Faith-based Affordable Housing Act under fire due to lack of oversight to local zoning laws

Some proponents of the plan say it is needed to help deal with the affordable housing crisis.

News 12 Staff

Apr 4, 2024, 9:22 PM

Updated 55 days ago


A proposal to let religious institutions build affordable houses is being criticized due to the possible harm it could do to communities by bypassing local zoning laws.
State Rep. Jake Blumencranz, an Oyster Bay Republican, says the faith-based Affordable Housing Act is a bad idea for Long Island.
"This would be a completely top-down state mandated program that would allow these religious institutions to build virtually whatever they want," Blumencranz says.
The act is part of the state budget proposal and Blumencranz says it is similar to Gov.

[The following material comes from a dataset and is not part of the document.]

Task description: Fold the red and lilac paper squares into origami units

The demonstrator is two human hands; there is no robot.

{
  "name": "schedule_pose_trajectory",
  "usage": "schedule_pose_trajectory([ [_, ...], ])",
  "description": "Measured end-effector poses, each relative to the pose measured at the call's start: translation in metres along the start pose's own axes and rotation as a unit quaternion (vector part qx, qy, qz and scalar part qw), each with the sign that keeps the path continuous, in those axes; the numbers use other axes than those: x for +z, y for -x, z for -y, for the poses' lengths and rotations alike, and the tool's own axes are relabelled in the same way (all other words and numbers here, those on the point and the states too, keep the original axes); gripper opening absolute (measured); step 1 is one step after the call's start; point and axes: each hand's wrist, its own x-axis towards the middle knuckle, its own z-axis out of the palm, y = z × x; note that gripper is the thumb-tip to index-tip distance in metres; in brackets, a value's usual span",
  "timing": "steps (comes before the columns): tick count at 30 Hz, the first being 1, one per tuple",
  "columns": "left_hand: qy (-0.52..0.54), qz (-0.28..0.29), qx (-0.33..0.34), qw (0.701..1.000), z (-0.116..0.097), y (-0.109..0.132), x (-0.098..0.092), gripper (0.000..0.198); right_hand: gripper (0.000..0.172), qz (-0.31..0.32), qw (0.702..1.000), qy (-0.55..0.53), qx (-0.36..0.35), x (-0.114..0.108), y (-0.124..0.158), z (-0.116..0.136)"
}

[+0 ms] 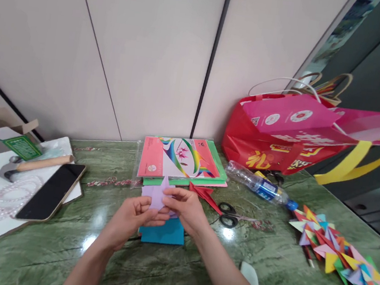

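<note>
A sheet of light purple origami paper (158, 198), folded with a pointed tip at its top, is held up between both hands. My left hand (133, 217) pinches its lower left part. On the right side, my right hand (184, 207) grips it with thumb and fingers. Blue paper (165, 233) lies on the table just below the hands. Behind the right hand is a red folded paper piece (205, 195), and beside it rest black-handled scissors (231, 216). The fingers partly cover the purple paper's folds.
A pack of coloured paper (180, 160) lies at the back. Rightward are a plastic bottle (261, 186), a red bag (276, 135) and many-coloured folded paper pieces (346, 261). At left, a phone (51, 194), a hammer (44, 163), beads (5, 199) and a small green box (22, 145) sit together.
</note>
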Motion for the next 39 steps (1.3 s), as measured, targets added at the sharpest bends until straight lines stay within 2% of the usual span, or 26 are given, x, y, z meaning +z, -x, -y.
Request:
schedule_pose_trajectory([
  [3,-0.003,0.026,0.004,1.000,-0.0019,0.0019,-0.0001,0.037,0.031,0.011,0.999,-0.032,0.038,-0.0018,-0.0008,0.0003],
  [8,-0.034,0.039,0.010,0.999,-0.0007,0.0017,-0.0009,0.041,0.029,-0.019,0.999,-0.025,-0.006,-0.0038,-0.0033,-0.0024],
  [11,-0.043,0.047,0.006,0.998,-0.0004,0.0011,-0.0005,0.043,0.027,-0.024,0.999,-0.038,-0.004,-0.0047,-0.0044,-0.0047],
  [18,-0.062,0.032,0.016,0.997,-0.0001,0.0008,-0.0003,0.036,0.026,-0.031,0.999,-0.027,-0.017,-0.0055,-0.0052,-0.0063],
  [24,-0.048,0.030,0.032,0.998,0.0035,-0.0017,-0.0018,0.029,0.029,-0.044,0.999,-0.031,-0.002,-0.0029,-0.0038,-0.0036],
  [34,-0.027,0.030,0.014,0.999,0.0030,-0.0017,0.0009,0.036,0.023,-0.062,0.996,-0.005,-0.059,0.0000,-0.0033,-0.0032],
  [37,-0.038,0.047,0.018,0.998,0.0019,-0.0001,-0.0012,0.035,0.024,-0.048,0.996,0.011,-0.070,0.0017,-0.0021,-0.0031],
  [39,-0.065,0.039,0.028,0.997,0.0031,-0.0002,-0.0035,0.035,0.025,-0.028,0.996,0.031,-0.077,0.0032,-0.0011,-0.0035],
])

Kathy Hochul's New York Housing Compact, which was scrapped in 2023 due to strong opposition.
However, Ian Wilder, with Long Island Housing Services, says there is an affordable housing crisis and this plan would help solve the program.
"This seems like to me an easy proposal," Wilder says. "You have the most trusted institutions in our society proposing to use their resources in a way that seems to go to the core of what most religious teachings are, which is to help house people."
The bill is currently in committee. State legislators have until April 8 to pass a budget.